→ **Work instruction**: From the entries that follow, list every line in which the string "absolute" appears.

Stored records

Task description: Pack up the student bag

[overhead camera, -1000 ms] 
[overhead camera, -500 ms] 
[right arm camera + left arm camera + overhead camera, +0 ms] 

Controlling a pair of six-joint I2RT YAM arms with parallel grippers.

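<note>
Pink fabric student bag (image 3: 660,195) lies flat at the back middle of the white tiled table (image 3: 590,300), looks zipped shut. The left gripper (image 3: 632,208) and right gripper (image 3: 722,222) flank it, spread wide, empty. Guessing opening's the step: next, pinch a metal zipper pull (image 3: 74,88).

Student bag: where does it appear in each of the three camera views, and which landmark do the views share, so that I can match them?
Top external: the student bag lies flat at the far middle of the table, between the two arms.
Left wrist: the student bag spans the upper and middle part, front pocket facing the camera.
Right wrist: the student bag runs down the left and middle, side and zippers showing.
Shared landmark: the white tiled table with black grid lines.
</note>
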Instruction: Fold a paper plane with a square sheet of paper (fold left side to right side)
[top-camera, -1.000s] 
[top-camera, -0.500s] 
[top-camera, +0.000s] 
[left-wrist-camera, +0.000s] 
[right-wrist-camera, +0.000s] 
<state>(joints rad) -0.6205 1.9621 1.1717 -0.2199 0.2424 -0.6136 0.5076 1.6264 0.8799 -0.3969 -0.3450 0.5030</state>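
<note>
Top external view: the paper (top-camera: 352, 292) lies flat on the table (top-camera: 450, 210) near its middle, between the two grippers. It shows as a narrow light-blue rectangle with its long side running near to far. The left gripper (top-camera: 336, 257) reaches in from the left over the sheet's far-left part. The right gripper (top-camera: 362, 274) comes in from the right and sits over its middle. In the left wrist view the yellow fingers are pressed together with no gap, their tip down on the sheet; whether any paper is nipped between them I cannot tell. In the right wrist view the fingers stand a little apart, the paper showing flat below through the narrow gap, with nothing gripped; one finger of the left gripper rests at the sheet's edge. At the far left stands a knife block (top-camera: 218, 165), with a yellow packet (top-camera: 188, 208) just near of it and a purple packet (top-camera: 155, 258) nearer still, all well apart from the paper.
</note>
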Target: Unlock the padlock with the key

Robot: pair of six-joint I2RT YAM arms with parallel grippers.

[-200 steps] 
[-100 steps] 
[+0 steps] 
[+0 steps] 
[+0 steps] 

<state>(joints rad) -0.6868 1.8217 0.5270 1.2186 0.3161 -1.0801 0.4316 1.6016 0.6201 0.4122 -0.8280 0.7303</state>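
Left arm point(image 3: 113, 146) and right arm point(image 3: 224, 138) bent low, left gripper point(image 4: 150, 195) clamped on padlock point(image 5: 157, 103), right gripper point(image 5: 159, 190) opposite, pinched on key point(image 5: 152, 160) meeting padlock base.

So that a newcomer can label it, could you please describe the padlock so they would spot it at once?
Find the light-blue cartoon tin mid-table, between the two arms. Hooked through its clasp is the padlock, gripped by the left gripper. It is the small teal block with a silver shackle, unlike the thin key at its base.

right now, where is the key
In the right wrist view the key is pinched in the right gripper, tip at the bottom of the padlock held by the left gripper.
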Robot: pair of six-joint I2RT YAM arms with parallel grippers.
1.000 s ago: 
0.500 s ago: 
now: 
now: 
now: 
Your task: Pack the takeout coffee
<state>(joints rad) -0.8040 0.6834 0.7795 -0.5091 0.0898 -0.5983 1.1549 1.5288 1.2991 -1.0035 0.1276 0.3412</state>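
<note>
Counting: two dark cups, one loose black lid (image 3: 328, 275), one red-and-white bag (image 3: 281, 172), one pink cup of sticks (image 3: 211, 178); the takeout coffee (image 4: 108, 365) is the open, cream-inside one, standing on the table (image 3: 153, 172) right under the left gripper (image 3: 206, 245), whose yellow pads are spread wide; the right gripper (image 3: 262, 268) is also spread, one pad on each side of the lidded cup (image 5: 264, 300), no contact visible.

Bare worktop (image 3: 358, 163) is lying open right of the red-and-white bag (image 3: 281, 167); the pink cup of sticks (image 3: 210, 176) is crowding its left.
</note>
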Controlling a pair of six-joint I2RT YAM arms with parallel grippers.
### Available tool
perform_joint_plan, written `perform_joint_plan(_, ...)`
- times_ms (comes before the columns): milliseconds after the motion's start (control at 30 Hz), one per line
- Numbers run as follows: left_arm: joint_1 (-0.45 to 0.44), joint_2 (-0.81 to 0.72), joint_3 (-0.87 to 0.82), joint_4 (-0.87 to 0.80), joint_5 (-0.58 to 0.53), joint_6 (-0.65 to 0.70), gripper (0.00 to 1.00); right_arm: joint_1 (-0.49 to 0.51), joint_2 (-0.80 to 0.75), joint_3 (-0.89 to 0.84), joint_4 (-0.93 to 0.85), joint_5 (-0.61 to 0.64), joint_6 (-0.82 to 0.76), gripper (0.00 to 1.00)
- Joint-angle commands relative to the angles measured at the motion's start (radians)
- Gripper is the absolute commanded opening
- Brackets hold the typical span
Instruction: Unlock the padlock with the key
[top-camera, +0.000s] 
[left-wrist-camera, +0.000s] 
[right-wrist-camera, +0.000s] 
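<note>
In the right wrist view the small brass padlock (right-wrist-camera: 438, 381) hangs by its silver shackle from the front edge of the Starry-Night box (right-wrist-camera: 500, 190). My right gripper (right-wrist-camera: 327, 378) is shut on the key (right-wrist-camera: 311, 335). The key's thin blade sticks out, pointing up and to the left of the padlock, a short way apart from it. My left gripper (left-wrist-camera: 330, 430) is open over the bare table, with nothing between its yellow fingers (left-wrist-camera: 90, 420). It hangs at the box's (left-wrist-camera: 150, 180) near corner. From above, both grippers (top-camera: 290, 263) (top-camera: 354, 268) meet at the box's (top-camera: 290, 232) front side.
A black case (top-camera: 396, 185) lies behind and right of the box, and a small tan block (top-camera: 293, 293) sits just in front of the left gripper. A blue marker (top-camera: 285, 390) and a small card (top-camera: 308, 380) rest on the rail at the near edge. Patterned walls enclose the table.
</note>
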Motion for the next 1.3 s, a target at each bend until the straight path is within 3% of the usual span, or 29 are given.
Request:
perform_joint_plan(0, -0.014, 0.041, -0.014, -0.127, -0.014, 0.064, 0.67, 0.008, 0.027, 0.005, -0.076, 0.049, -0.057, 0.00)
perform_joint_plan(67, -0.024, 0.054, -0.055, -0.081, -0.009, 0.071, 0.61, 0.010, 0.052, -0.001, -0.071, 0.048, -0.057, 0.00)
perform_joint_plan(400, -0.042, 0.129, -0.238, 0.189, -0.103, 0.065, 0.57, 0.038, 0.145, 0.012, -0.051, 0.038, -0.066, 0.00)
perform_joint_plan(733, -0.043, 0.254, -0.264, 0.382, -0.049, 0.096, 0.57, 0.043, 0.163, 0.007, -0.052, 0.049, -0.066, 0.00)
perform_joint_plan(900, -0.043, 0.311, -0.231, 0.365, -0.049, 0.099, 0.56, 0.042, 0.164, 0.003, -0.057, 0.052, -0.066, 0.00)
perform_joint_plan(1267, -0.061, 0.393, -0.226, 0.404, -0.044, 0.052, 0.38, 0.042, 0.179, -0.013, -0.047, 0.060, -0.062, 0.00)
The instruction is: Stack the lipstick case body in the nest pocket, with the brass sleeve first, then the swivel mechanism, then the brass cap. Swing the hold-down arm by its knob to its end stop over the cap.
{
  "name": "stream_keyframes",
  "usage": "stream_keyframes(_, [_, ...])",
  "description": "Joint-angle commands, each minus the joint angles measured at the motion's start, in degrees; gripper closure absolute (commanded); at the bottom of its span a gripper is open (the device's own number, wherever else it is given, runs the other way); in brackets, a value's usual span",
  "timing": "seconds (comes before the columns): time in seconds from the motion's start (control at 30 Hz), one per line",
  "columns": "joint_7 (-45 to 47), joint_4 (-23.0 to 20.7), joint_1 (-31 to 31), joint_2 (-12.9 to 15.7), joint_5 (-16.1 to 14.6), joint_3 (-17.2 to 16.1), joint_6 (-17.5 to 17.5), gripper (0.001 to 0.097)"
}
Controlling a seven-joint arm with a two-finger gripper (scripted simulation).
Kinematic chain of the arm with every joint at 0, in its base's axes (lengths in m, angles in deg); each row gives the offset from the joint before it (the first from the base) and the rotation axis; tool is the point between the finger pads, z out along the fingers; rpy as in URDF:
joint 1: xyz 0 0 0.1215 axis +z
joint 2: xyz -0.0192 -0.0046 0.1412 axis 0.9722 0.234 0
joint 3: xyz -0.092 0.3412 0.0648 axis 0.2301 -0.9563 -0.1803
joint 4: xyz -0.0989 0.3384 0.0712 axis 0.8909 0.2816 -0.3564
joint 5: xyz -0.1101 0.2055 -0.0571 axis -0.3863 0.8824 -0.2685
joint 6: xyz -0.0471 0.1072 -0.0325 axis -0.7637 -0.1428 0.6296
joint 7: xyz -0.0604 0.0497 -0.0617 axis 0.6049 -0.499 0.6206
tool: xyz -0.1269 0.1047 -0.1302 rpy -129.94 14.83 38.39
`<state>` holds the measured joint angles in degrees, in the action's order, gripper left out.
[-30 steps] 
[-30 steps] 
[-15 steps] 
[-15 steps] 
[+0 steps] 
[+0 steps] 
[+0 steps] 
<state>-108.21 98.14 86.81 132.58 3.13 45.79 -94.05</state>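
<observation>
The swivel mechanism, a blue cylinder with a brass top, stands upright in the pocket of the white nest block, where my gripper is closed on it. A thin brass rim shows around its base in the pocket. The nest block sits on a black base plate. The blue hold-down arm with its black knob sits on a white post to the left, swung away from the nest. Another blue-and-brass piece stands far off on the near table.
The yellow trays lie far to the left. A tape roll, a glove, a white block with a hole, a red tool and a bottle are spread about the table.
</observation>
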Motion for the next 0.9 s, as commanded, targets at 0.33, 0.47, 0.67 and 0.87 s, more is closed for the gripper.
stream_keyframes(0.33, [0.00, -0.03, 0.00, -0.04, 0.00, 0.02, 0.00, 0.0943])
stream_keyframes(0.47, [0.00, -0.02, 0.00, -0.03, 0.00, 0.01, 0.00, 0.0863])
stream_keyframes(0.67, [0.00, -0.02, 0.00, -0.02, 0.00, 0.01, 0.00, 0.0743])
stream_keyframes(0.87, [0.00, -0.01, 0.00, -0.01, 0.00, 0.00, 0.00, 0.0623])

→ **Answer box**:
- Gripper is the absolute commanded opening
  "description": "Joint-angle commands, each minus the joint angles measured at the motion's start, in degrees; gripper closure absolute (commanded); at the bottom of its span a gripper is open (the device's own number, wherever else it is given, runs the other way); in brackets, a value's usual span",

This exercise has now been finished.